One other difference compared to previous versions of the challenge is how I’ve labeled the queries below. This time, the number indicates which participant submitted the query and the letter indicates which one of his/her queries are being analyzed (if the person submitted more than one) rather than indicating a tweaking of the query that I added to try to improve the result. In other words, all variations were tweaks done by the audience instead of by me. Discussion of the results follows the tables, graphs, and queries below.
Recall | ||
Medical Industry | Top 3,000 | Top 6,000 |
1a | 3.0% | |
1b | 17.4% | |
TAR 3.0 SAL | 67.3% | 83.7% |
TAR 3.0 CAL | 80.7% | 88.5% |
Recall | ||
Law | Top 3,000 | Top 6,000 |
2 | 1.0% | |
3a | 36.1% | 42.3% |
3b | 45.3% | 60.1% |
3c | 47.2% | 62.6% |
4 | 11.6% | 13.8% |
TAR 3.0 SAL | 63.5% | 82.3% |
TAR 3.0 CAL | 77.8% | 87.8% |
1a) Hospital AND New AND therapies
1b) Hospital AND New AND (physicians OR doctors)

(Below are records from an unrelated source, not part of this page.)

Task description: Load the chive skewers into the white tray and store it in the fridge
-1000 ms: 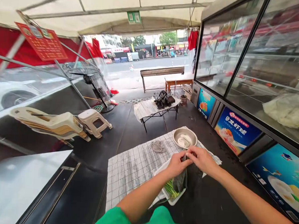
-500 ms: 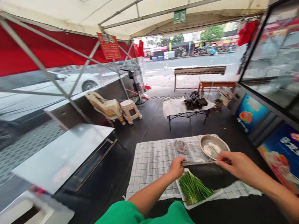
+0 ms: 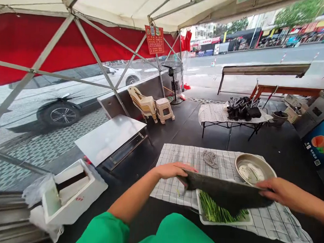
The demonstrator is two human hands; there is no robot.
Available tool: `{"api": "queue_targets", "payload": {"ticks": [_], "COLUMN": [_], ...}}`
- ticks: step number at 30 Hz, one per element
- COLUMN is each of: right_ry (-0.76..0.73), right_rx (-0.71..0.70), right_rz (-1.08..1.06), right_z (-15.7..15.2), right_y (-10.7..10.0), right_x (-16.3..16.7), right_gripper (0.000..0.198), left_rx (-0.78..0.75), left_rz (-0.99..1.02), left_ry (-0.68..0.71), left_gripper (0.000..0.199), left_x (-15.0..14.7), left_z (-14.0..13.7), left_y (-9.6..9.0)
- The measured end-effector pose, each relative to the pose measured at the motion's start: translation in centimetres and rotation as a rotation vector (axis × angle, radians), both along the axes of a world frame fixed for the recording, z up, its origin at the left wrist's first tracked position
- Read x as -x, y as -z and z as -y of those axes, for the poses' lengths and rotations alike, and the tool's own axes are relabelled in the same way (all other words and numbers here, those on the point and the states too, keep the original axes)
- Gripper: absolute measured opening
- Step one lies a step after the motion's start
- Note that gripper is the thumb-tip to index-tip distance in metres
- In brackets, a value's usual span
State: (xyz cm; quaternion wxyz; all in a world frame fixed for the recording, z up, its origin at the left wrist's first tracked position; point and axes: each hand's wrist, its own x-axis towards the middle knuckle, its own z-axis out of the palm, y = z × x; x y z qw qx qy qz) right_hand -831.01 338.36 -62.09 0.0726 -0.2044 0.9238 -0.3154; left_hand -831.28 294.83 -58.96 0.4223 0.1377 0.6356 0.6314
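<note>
A dark cloth (image 3: pixel 223 190) stretches between my two hands, its lower edge hanging over a white tray (image 3: pixel 227 224) of long green stalks (image 3: pixel 214 209) that look like chives or scallions. My left hand (image 3: pixel 173 170) is closed round the cloth's left end. At the other end, my right hand (image 3: pixel 275 191) pinches the cloth, just in front of a metal bowl (image 3: pixel 269 170) with some pale liquid and green bits in it. Part of the tray and stalks is hidden behind the cloth. Beyond my left hand, a crumpled grey rag (image 3: pixel 209 158) lies on the checked tablecloth (image 3: pixel 173 154).
Left of me stand a white-topped table (image 3: pixel 109 137) and a foam box (image 3: pixel 73 204). Farther off are stacked plastic chairs (image 3: pixel 143 102), a stool (image 3: pixel 164 110) and a folding table (image 3: pixel 211 115) bearing black items. A drinks cabinet (image 3: pixel 319 133) is at right.
My view has turned left, bringing the foam box fully in. The cloth is now spread wider, my hands farther apart, and it covers more of the tray's back part.
</note>
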Motion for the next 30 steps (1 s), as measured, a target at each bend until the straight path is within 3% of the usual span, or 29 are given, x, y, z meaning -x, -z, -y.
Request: {"api": "queue_targets", "payload": {"ticks": [1, 4, 6, 9, 13, 15, 18, 21, 23, 25, 27, 30], "right_ry": [-0.183, -0.288, -0.243, -0.108, -0.066, -0.104, -0.145, -0.104, -0.03, 0.05, 0.188, 0.36], "right_rx": [-0.101, -0.312, -0.358, -0.386, -0.353, -0.29, -0.22, -0.295, -0.368, -0.396, -0.395, -0.389], "right_rz": [0.125, 0.014, -0.14, -0.197, -0.224, -0.266, -0.276, -0.047, 0.102, 0.203, 0.31, 0.434], "right_z": [0.2, 1.2, 2.1, 3.2, 1.5, -1.1, -5.3, -8.1, -9.0, -9.3, -9.4, -9.4], "right_y": [-0.2, -0.3, 0.4, 1.9, 4.7, 7.8, 15.5, 24.2, 28.8, 31.9, 33.6, 34.4], "right_x": [1.0, 5.2, 8.6, 12.3, 12.3, 10.1, 5.0, -0.7, -3.9, -6.1, -7.2, -7.0], "right_gripper": [0.014, 0.021, 0.024, 0.027, 0.031, 0.033, 0.037, 0.037, 0.036, 0.037, 0.04, 0.044], "left_rx": [0.021, 0.086, 0.121, 0.17, 0.312, 0.436, 0.558, 0.671, 0.779, 0.833, 0.812, 0.778], "left_rz": [0.021, -0.011, -0.035, -0.068, -0.311, -0.487, -0.654, -0.611, -0.509, -0.397, -0.297, -0.137], "left_ry": [-0.054, -0.299, -0.445, -0.588, -0.586, -0.508, -0.375, -0.173, -0.052, 0.032, -0.018, -0.382], "left_gripper": [0.036, 0.041, 0.041, 0.044, 0.045, 0.044, 0.055, 0.066, 0.08, 0.098, 0.097, 0.062], "left_x": [-0.3, -0.5, 0.2, 1.2, 0.2, -2.0, -7.1, -12.9, -15.9, -17.6, -18.1, -17.1], "left_z": [0.3, 0.5, 0.1, -0.8, -2.6, -4.3, -7.9, -12.3, -14.8, -16.5, -17.1, -16.5], "left_y": [0.1, 1.0, 2.0, 3.8, 7.5, 11.0, 18.4, 26.3, 30.4, 33.1, 34.4, 35.2]}}
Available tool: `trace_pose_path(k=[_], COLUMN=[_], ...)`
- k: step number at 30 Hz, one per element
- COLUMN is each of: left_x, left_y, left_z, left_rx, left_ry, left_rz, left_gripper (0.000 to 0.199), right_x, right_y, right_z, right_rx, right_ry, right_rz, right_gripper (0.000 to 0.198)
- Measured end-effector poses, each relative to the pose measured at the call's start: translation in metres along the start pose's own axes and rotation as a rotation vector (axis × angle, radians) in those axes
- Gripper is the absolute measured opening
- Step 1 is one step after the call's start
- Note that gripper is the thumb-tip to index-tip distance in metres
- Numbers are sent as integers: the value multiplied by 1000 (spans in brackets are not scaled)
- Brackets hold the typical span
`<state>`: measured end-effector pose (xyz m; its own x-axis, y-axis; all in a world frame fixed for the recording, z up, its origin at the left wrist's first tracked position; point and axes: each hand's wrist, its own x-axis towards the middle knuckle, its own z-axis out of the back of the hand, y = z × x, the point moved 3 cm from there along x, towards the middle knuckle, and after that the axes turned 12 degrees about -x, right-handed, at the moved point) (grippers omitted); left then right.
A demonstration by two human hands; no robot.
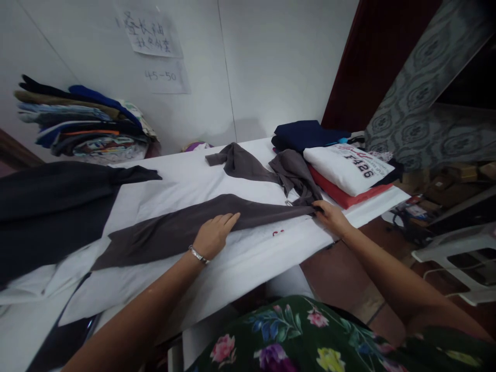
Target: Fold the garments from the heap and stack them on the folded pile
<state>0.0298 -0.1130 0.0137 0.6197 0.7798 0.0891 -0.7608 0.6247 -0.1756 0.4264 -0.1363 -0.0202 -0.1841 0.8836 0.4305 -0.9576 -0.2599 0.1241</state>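
Observation:
A dark grey-brown long-sleeved garment (201, 219) lies on the white-covered table (240, 271), its body drawn into a long narrow shape. One sleeve (248, 165) stretches up and left at the back, and the cloth is bunched near the right end. My left hand (215, 235), wearing a bracelet, rests flat on the near edge of the garment with its fingers extended. At the garment's right end, my right hand (331, 217) pinches the cloth between thumb and fingers.
Folded clothes, including a white printed top (344, 168), are piled on the right. A dark garment (50, 206) lies on the left, below a tall clothes stack (89, 121). Handwritten paper (153, 33) hangs on the wall. A white plastic stool (461, 258) stands right.

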Motion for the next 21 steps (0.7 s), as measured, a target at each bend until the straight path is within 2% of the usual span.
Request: trace_pose_path(k=[3, 7, 10, 13, 16, 19, 21], left_x=[-8, -17, -19, -20, -21, -22, -25], left_y=[9, 9, 4, -1, -5, -9, -7], left_z=[-6, -16, -19, -19, -19, -18, -17], left_rx=[10, 45, 51, 22, -24, -49, -51], left_ry=[44, 106, 120, 122, 126, 127, 127], left_rz=[-19, -2, 14, 31, 51, 64, 88], left_gripper=[65, 62, 62, 59, 56, 54, 54], right_x=[3, -1, -9, -12, -4, 13, 21], right_y=[5, 9, 21, 52, 96, 129, 141], right_z=[0, -1, 3, 9, 9, -6, -24], right_rx=[-34, -101, -145, -136, -57, -29, -49], right_ry=[30, 67, 3, -41, -5, 36, 89], right_rz=[46, 108, 145, 200, 310, 405, 438], right_gripper=[25, 25, 36, 53, 56, 58, 59])
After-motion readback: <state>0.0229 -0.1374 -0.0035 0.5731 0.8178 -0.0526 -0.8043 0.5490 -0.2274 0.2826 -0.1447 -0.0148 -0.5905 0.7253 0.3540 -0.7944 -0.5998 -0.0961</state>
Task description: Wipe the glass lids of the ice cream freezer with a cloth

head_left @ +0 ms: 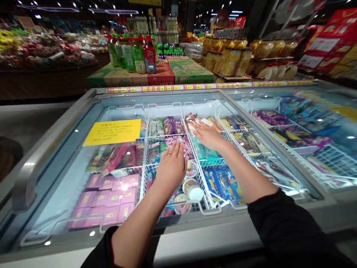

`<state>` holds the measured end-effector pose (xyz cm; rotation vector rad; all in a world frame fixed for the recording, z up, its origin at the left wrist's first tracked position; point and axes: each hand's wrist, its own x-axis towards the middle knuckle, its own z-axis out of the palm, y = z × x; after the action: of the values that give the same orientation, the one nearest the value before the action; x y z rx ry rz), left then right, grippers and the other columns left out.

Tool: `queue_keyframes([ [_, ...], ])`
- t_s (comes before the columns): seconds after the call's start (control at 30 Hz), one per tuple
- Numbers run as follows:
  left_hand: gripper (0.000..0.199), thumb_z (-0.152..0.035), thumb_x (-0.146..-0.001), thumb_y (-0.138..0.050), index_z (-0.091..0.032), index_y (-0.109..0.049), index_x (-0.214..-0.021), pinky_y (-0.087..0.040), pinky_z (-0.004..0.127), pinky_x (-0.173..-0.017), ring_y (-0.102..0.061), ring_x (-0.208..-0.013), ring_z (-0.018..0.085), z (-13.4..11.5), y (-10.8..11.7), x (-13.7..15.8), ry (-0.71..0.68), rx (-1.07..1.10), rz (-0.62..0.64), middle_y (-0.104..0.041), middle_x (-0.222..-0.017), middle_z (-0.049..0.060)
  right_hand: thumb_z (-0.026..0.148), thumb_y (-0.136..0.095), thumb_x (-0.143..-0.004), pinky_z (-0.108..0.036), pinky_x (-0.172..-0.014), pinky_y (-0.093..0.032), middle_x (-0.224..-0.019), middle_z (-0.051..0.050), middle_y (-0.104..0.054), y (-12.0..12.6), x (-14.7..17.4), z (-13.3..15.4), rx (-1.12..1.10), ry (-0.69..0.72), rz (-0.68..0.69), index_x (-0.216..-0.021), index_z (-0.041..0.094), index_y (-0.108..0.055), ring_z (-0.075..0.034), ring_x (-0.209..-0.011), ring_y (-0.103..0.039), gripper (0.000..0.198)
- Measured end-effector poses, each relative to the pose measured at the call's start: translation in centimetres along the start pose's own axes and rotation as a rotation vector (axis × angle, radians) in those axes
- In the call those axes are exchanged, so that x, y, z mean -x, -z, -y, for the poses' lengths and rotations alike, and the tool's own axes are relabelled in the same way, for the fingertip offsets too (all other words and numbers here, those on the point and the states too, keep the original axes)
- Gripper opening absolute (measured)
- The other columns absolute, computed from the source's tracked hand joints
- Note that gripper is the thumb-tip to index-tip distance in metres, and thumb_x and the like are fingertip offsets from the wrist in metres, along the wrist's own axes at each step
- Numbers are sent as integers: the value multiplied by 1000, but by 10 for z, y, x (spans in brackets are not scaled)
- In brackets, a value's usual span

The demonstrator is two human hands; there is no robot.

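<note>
Both hands are stretched over a chest freezer (207, 232), seen through its glass lid (62, 170). My left hand (172, 164) lies flat with fingers extended, above a basket of pink packets (186, 146) and round tubs (182, 203). My right hand (206, 134) is also flat, fingers pointing forward and left, over white-and-orange packets (210, 122) and teal packets (203, 150). Neither hand holds anything visible. Both seem to rest on the glass, though the contact is hard to make out. White wire baskets (144, 183) divide the frozen goods.
A yellow notice (112, 132) is on the lid's left part, with pink boxes (109, 197) below. A curved handle (25, 182) stands at the left edge. Bottles (133, 56) on cartons (185, 68), jars (226, 57) and red boxes (330, 39) stand beyond the freezer.
</note>
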<state>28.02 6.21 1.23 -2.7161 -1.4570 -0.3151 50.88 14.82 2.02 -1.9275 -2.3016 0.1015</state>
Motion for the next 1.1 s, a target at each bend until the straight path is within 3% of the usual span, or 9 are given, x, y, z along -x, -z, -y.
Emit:
queue_keyframes([
  [0.07, 56, -29, -113, -38, -4, -47, -162, -34, 38, -132, -41, -160, 25, -1, 1, 0, 4, -6, 2, -42, -171, 15, 35, -28, -113, -47, -135, -23, -178, -5, -32, 1, -15, 10, 28, -55, -13, -172, 20, -34, -27, -166, -25, 61],
  [0.17, 56, -29, -113, -38, -5, -47, -163, -35, 38, -132, -42, -159, 24, -1, 2, -1, 6, 7, -4, -42, -170, 14, 34, -28, -113, -49, -135, -23, -179, -2, -31, 1, -32, 24, 35, -30, 12, -172, 24, -35, -27, -166, -23, 60],
  [0.27, 57, -29, -114, -36, -3, -46, -163, -34, 39, -133, -41, -160, 25, 0, 2, 0, -1, 31, 4, -42, -170, 15, 36, -29, -113, -48, -135, -23, -179, 2, -30, -1, -30, 25, 13, 97, 37, -172, 30, -35, -26, -166, -22, 59],
  [0.4, 57, -29, -113, -37, -3, -45, -163, -32, 39, -134, -39, -160, 25, 2, 2, -1, -14, 39, 10, -40, -171, 16, 42, -28, -112, -47, -136, -21, -179, 5, -29, -4, -11, 5, -31, 254, 65, -171, 33, -35, -23, -167, -19, 60],
  [0.53, 56, -27, -112, -40, -4, -48, -162, -35, 39, -133, -42, -159, 25, 2, 0, -1, -11, 46, -14, -43, -169, 15, 41, -29, -112, -51, -135, -23, -178, 3, -30, -4, -13, -11, -30, 143, 41, -171, 33, -36, -25, -167, -20, 60],
  [0.7, 54, -24, -109, -44, -3, -53, -158, -39, 38, -130, -49, -155, 26, -3, 0, -3, 21, 58, -58, -50, -165, 18, 35, -30, -112, -54, -133, -28, -178, -2, -34, -3, -46, 16, 33, -44, -47, -170, 27, -39, -29, -165, -27, 59],
  [0.87, 52, -20, -106, -49, -7, -57, -156, -39, 35, -130, -52, -153, 24, -2, 5, -7, 52, 71, -58, -55, -162, 15, 32, -30, -111, -52, -133, -28, -177, -2, -34, -4, -47, 37, 27, 103, -6, -170, 27, -40, -28, -165, -28, 59],
  [1.0, 58, -14, -101, -51, -8, -53, -159, -35, 36, -132, -47, -156, 23, 5, 9, -17, 59, 75, -51, -48, -167, 14, 36, -29, -112, -48, -134, -27, -176, 1, -36, -9, -25, 16, -2, 214, -18, -168, 32, -42, -23, -165, -27, 58],
  [1.1, 57, -17, -103, -48, -4, -52, -159, -37, 37, -131, -46, -157, 25, 6, 12, -33, 112, 100, -26, -46, -167, 17, 37, -30, -112, -50, -134, -28, -175, 3, -39, -8, -22, -1, -1, 140, -52, -168, 36, -41, -23, -164, -29, 58],
])
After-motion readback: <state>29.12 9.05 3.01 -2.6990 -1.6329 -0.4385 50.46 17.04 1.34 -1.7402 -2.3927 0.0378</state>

2) Copyright AND mickey AND mouse
3a) Schedule OR Amendments OR Trial OR Jury OR Judge OR Circuit OR Courtroom OR Judgement
3b) Amendments OR Trial OR Jury OR Judge OR Circuit OR Courtroom OR Judgement OR trial OR law OR Patent OR legal
3c) Amendments OR Trial OR Jury OR Judge OR Circuit OR Courtroom OR Judgement OR trial OR law OR Patent OR legal OR Plaintiff OR Defendant
4) Privacy OR (Personally AND Identifiable AND Information) OR PII OR (Protected AND Speech)
TAR won across the board, as in previous iterations of the challenge. Only one person submitted queries for the medical industry topic. His/her revised query did a better job of finding relevant documents, but still returned fewer than 3,000 documents and fared far worse than TAR — the query was just not broad enough to achieve high recall. Three people submitted queries on the law topic. One of those people revised the query a few times and got decent results (shown in green), but still fell far short of the TAR result, with review of 6,000 documents from the best query finding fewer relevant documents than review of half as many documents with TAR 3.0 SAL (TAR 3.0 CAL did even better). It is unfortunate that the audience was so small, since a larger audience might have done better by learning from each other’s submissions. Hopefully I’ll be able to do this with a bigger audience in the future.